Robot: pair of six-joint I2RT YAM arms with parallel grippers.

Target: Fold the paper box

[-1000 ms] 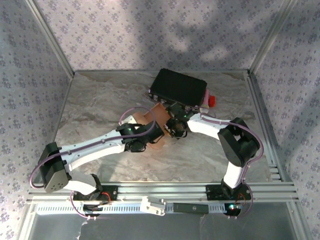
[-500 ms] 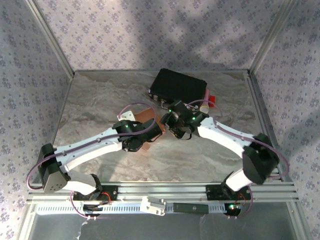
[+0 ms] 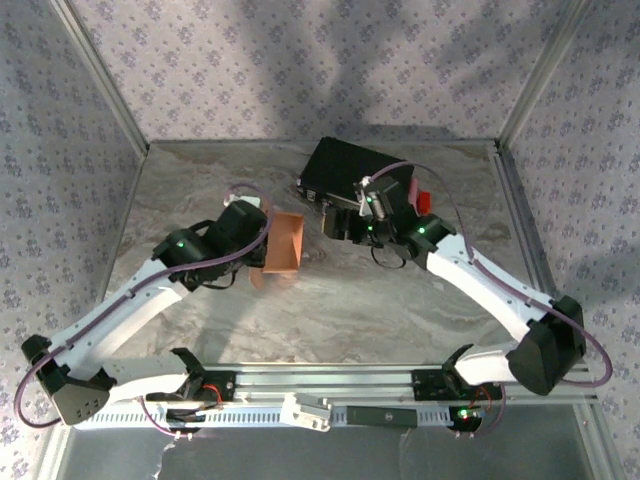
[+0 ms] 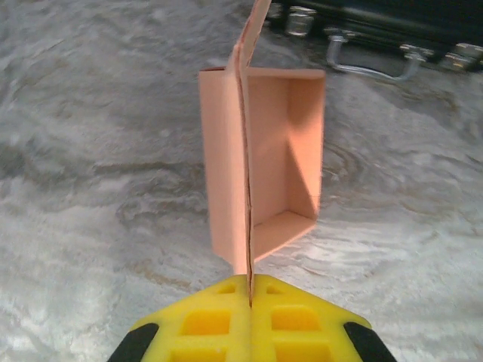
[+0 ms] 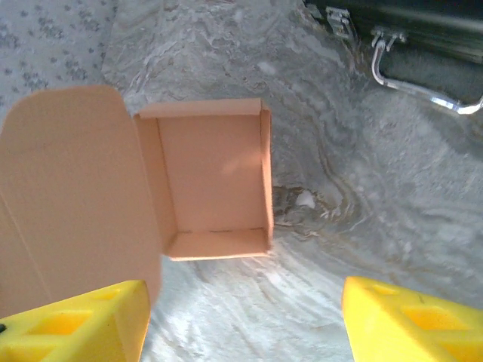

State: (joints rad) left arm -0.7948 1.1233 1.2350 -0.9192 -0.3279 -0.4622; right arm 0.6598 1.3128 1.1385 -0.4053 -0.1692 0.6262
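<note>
Your arms have just parted. A second ago both crowded over the paper box [image 3: 285, 243] mid-worktop; now the left arm has swung out to the left and carried the box with it. The left fingers [image 4: 204, 320] are pressed together on the open lid flap [image 5: 68, 196], pinching it edge-on. The right fingers [image 5: 411, 320] have backed off toward the black case [image 3: 360, 172] and stand spread wide, holding nothing. The box sits left of the case, near it but apart. Its tray walls look formed, so I judge that what remains is closing and tucking the lid, with your right arm free to steady the tray.
</note>
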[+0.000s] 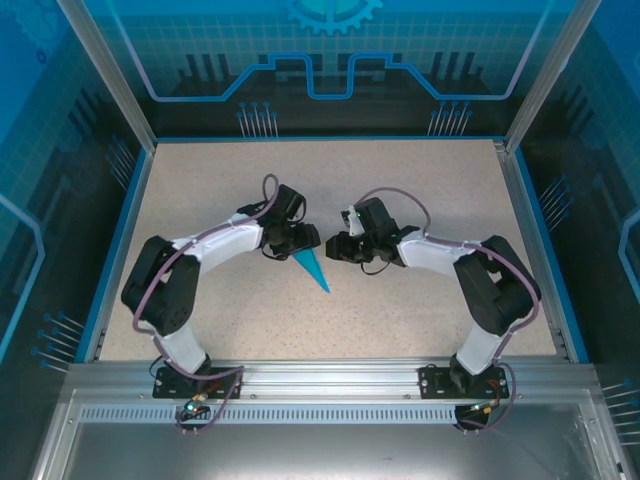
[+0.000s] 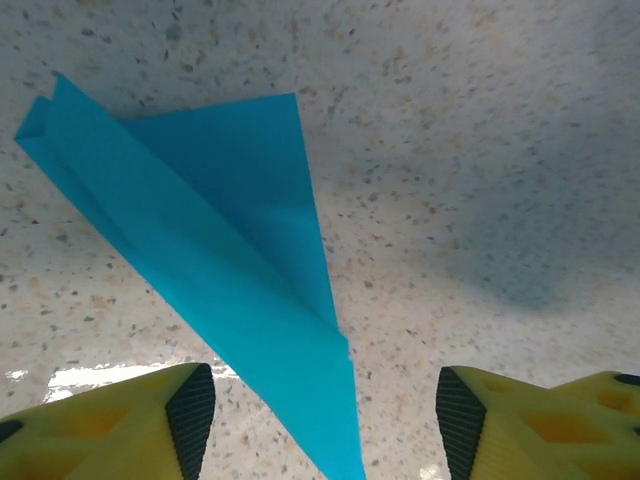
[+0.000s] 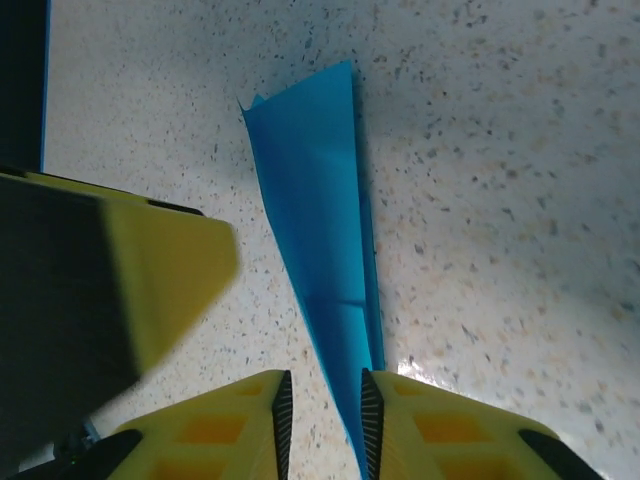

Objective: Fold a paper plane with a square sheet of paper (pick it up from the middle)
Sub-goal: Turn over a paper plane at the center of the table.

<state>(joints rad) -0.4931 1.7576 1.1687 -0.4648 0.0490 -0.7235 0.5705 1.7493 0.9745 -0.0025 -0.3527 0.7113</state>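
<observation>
**Blue paper plane lies on the table between two robot hands**

Right in front of me is a metal rail. The two robot arms are fixed to it side by side. The left arm and the right arm both bend in toward the middle of the table.

The left fingers and the right fingers are low over the table and near each other, almost tip to tip.

The paper plane lies just by them on the speckled table. It is a long, thin, pointy shape with folds in it. Its sharp tip points back toward the rail, and its wide end is up by the left fingers.

From the left wrist, the plane lies flat on the table. The yellow left fingers stand wide apart and are holding nothing. The plane's thin end runs down between them.

From the right wrist, the right fingers are only a little way apart. The thin end of the plane goes into the small gap. The gap looks wider than the paper, so they are not squeezing it.

Behind the table stand blue walls.
</observation>
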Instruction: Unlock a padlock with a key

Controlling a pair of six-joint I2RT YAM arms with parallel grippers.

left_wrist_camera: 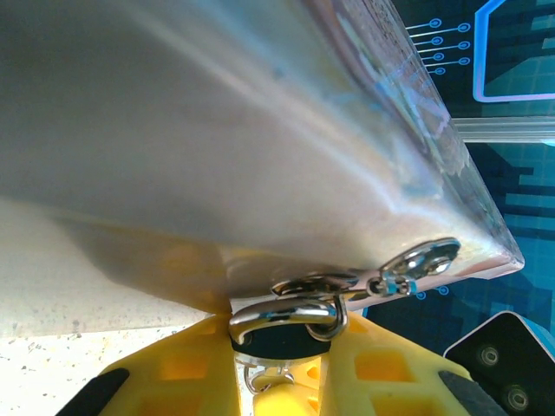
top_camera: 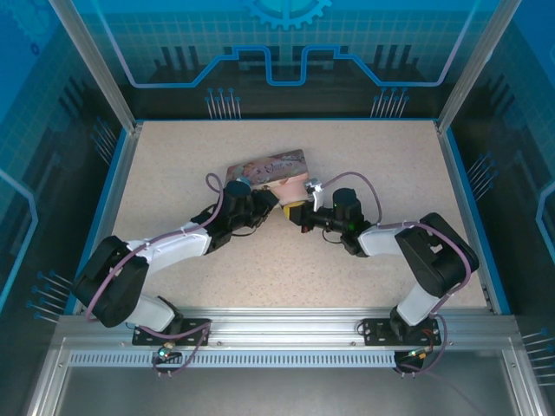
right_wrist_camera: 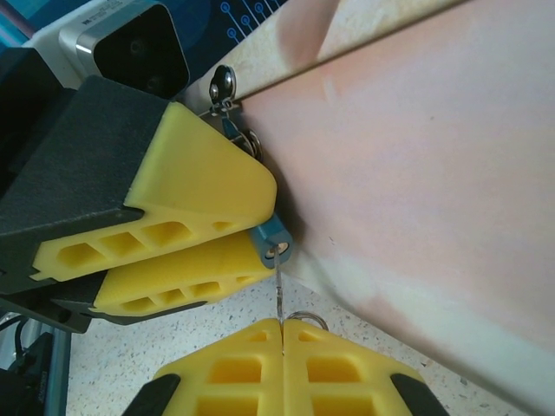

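Note:
The small blue padlock (right_wrist_camera: 270, 239) is clamped between the yellow fingers (right_wrist_camera: 199, 182) of my left gripper (left_wrist_camera: 282, 345), right against the side of the pink tin (right_wrist_camera: 416, 156). Its silver shackle (left_wrist_camera: 286, 314) passes through the tin's metal clasp (left_wrist_camera: 408, 269). My right gripper (right_wrist_camera: 280, 326) is shut on the thin key (right_wrist_camera: 278, 296). The key's blade reaches up into the keyhole in the padlock's end, and its ring (right_wrist_camera: 305, 317) pokes out beside the fingertips. In the top view both grippers (top_camera: 279, 206) (top_camera: 302, 217) meet at the tin's front edge.
The pink illustrated tin (top_camera: 269, 165) lies on the speckled table (top_camera: 173, 156) just behind the grippers. Blue walls and aluminium posts (top_camera: 460, 87) enclose the table. Open tabletop lies to the left, right and front.

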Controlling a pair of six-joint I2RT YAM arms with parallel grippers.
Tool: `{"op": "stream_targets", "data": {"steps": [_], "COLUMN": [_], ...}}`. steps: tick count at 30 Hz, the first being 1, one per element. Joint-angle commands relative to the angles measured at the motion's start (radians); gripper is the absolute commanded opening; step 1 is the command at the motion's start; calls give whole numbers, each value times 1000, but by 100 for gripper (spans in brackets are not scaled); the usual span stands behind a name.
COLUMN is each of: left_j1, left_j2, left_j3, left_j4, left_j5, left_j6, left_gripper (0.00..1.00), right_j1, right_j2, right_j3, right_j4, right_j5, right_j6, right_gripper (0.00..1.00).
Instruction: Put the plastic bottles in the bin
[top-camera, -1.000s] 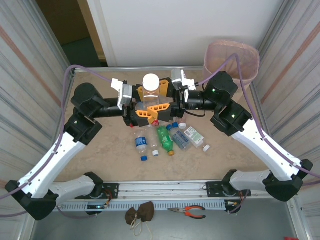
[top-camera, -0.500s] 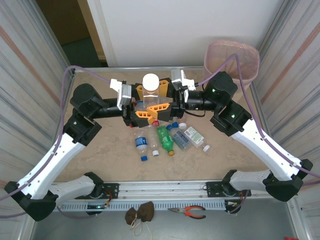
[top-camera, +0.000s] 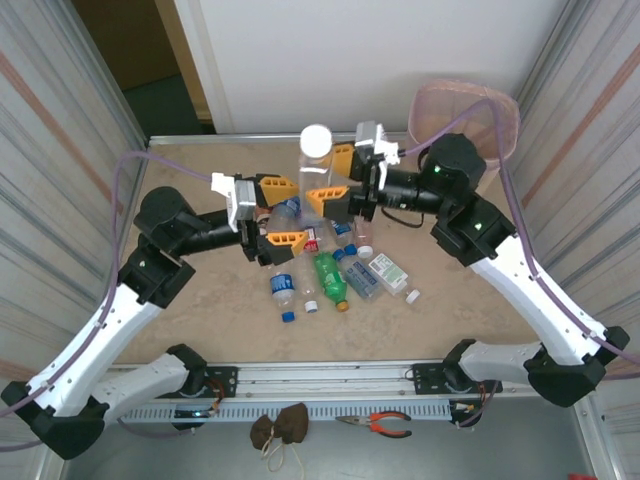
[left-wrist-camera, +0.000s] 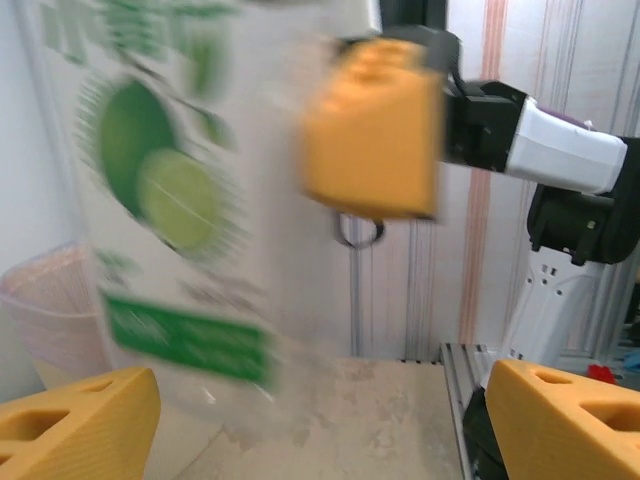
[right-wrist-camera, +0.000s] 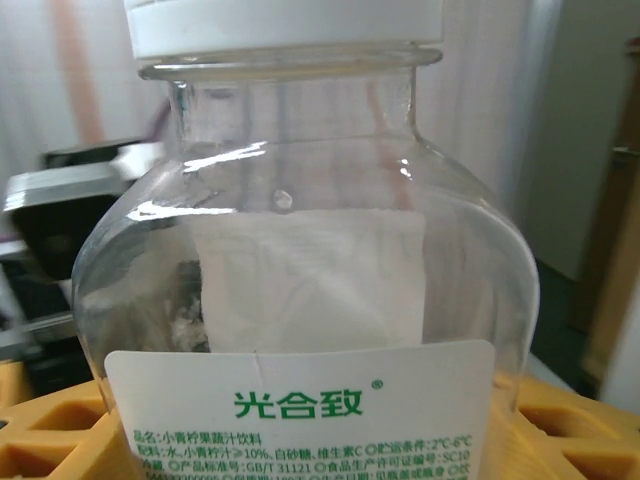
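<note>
The left arm bends in from the left side. Its left end effector (top-camera: 280, 212) points to the right, low over the counter (top-camera: 200, 310). Its orange fingers stand wide apart and hold nothing. The right arm reaches in from the right. The right end effector (top-camera: 332, 176) is closed on a clear bottle (top-camera: 316, 172) with a white cap (top-camera: 315, 139). It holds the bottle standing up in the air, over the middle of the counter.

A second ago both end effectors were close up against this bottle. Now the left one has pulled back to the left, and the bottle is higher and a bit more to the right.

Orange pliers (top-camera: 385, 424) lie on the near ledge. On the counter, more bottles lie in a small heap with loose caps (top-camera: 288, 316). One is a green bottle (top-camera: 330, 278) and one is a blue-label bottle (top-camera: 283, 287). The pink bin (top-camera: 500, 135) stands at the far right corner. The right arm's dark elbow (top-camera: 450, 170) sits between the held bottle and the bin.
</note>
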Motion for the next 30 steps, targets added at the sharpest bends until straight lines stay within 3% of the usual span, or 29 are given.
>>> {"op": "stream_targets", "data": {"steps": [1,6,20,30], "left_j1": [-2,-3,-2,-2], "left_j2": [-37,-49,-57,-73], "left_j3": [-20,-38,-81,-89], "left_j4": [-54,-122,-126,-159], "left_j5": [-72,-161,-193,-235], "left_j6": [14,22,-1,6], "left_gripper": [83,81,81,81], "right_j1": [-80,-232,-606,-739], "right_j2": [-1,50,309,591], "right_j3": [60,111,293,539], "right_j4": [-53,-125,-356,-600], "right_j5": [99,150,271,214], "right_j6": [24,95,293,334], "right_gripper": [57,54,50,50]}}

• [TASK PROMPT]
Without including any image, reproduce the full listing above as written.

• [ANSWER SECTION]
Robot: pair of six-joint I2RT YAM arms with parallel grippers.

Target: Fold the paper box

[-1000 ms] 
[-500 ms] 
[+0 ms] 
[+0 ms] 
[+0 ms] 

State: (joints rad) left arm -0.7948 1.1233 1.2350 -0.9192 -0.3279 -0.4622; right arm 0.6598 1.3128 1.1385 -0.4053 -0.1692 0.6262
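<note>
Your arms have just parted. A second ago both crowded over the paper box [image 3: 285, 243] mid-worktop; now the left arm has swung out to the left and carried the box with it. The left fingers [image 4: 204, 320] are pressed together on the open lid flap [image 5: 68, 196], pinching it edge-on. The right fingers [image 5: 411, 320] have backed off toward the black case [image 3: 360, 172] and stand spread wide, holding nothing. The box sits left of the case, near it but apart. Its tray walls look formed, so I judge that what remains is closing and tucking the lid, with your right arm free to steady the tray.
</note>
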[+0.000s] 
[+0.000s] 
[+0.000s] 

Objective: Fold a paper plane with a square sheet of paper (pick it up from the middle)
Sub-goal: Turn over a paper plane at the center of the table.

<state>(joints rad) -0.4931 1.7576 1.1687 -0.4648 0.0490 -0.7235 0.5705 1.7493 0.9745 -0.0025 -0.3527 0.7113</state>
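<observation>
**Blue paper plane lies on the table between two robot hands**

Right in front of me is a metal rail. The two robot arms are fixed to it side by side. The left arm and the right arm both bend in toward the middle of the table.

The left fingers and the right fingers are low over the table and near each other, almost tip to tip.

The paper plane lies just by them on the speckled table. It is a long, thin, pointy shape with folds in it. Its sharp tip points back toward the rail, and its wide end is up by the left fingers.

From the left wrist, the plane lies flat on the table. The yellow left fingers stand wide apart and are holding nothing. The plane's thin end runs down between them.

From the right wrist, the right fingers are only a little way apart. The thin end of the plane goes into the small gap. The gap looks wider than the paper, so they are not squeezing it.

Behind the table stand blue walls.
</observation>
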Instruction: Unlock a padlock with a key

Controlling a pair of six-joint I2RT YAM arms with parallel grippers.

left_wrist_camera: 
top_camera: 
right_wrist_camera: 

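Note:
The small blue padlock (right_wrist_camera: 270, 239) is clamped between the yellow fingers (right_wrist_camera: 199, 182) of my left gripper (left_wrist_camera: 282, 345), right against the side of the pink tin (right_wrist_camera: 416, 156). Its silver shackle (left_wrist_camera: 286, 314) passes through the tin's metal clasp (left_wrist_camera: 408, 269). My right gripper (right_wrist_camera: 280, 326) is shut on the thin key (right_wrist_camera: 278, 296). The key's blade reaches up into the keyhole in the padlock's end, and its ring (right_wrist_camera: 305, 317) pokes out beside the fingertips. In the top view both grippers (top_camera: 279, 206) (top_camera: 302, 217) meet at the tin's front edge.
The pink illustrated tin (top_camera: 269, 165) lies on the speckled table (top_camera: 173, 156) just behind the grippers. Blue walls and aluminium posts (top_camera: 460, 87) enclose the table. Open tabletop lies to the left, right and front.
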
Controlling a pair of six-joint I2RT YAM arms with parallel grippers.
Tool: `{"op": "stream_targets", "data": {"steps": [_], "COLUMN": [_], ...}}`. steps: tick count at 30 Hz, the first being 1, one per element. Joint-angle commands relative to the angles measured at the motion's start (radians); gripper is the absolute commanded opening; step 1 is the command at the motion's start; calls give whole numbers, each value times 1000, but by 100 for gripper (spans in brackets are not scaled); the usual span stands behind a name.
COLUMN is each of: left_j1, left_j2, left_j3, left_j4, left_j5, left_j6, left_gripper (0.00..1.00), right_j1, right_j2, right_j3, right_j4, right_j5, right_j6, right_gripper (0.00..1.00).
Instruction: Put the plastic bottles in the bin
[top-camera, -1.000s] 
[top-camera, -0.500s] 
[top-camera, +0.000s] 
[left-wrist-camera, +0.000s] 
[right-wrist-camera, +0.000s] 
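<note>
The left arm bends in from the left side. Its left end effector (top-camera: 280, 212) points to the right, low over the counter (top-camera: 200, 310). Its orange fingers stand wide apart and hold nothing. The right arm reaches in from the right. The right end effector (top-camera: 332, 176) is closed on a clear bottle (top-camera: 316, 172) with a white cap (top-camera: 315, 139). It holds the bottle standing up in the air, over the middle of the counter.

A second ago both end effectors were close up against this bottle. Now the left one has pulled back to the left, and the bottle is higher and a bit more to the right.

Orange pliers (top-camera: 385, 424) lie on the near ledge. On the counter, more bottles lie in a small heap with loose caps (top-camera: 288, 316). One is a green bottle (top-camera: 330, 278) and one is a blue-label bottle (top-camera: 283, 287). The pink bin (top-camera: 500, 135) stands at the far right corner. The right arm's dark elbow (top-camera: 450, 170) sits between the held bottle and the bin.
</note>
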Motion for the next 30 steps, targets added at the sharpest bends until straight lines stay within 3% of the usual span, or 29 are given.
>>> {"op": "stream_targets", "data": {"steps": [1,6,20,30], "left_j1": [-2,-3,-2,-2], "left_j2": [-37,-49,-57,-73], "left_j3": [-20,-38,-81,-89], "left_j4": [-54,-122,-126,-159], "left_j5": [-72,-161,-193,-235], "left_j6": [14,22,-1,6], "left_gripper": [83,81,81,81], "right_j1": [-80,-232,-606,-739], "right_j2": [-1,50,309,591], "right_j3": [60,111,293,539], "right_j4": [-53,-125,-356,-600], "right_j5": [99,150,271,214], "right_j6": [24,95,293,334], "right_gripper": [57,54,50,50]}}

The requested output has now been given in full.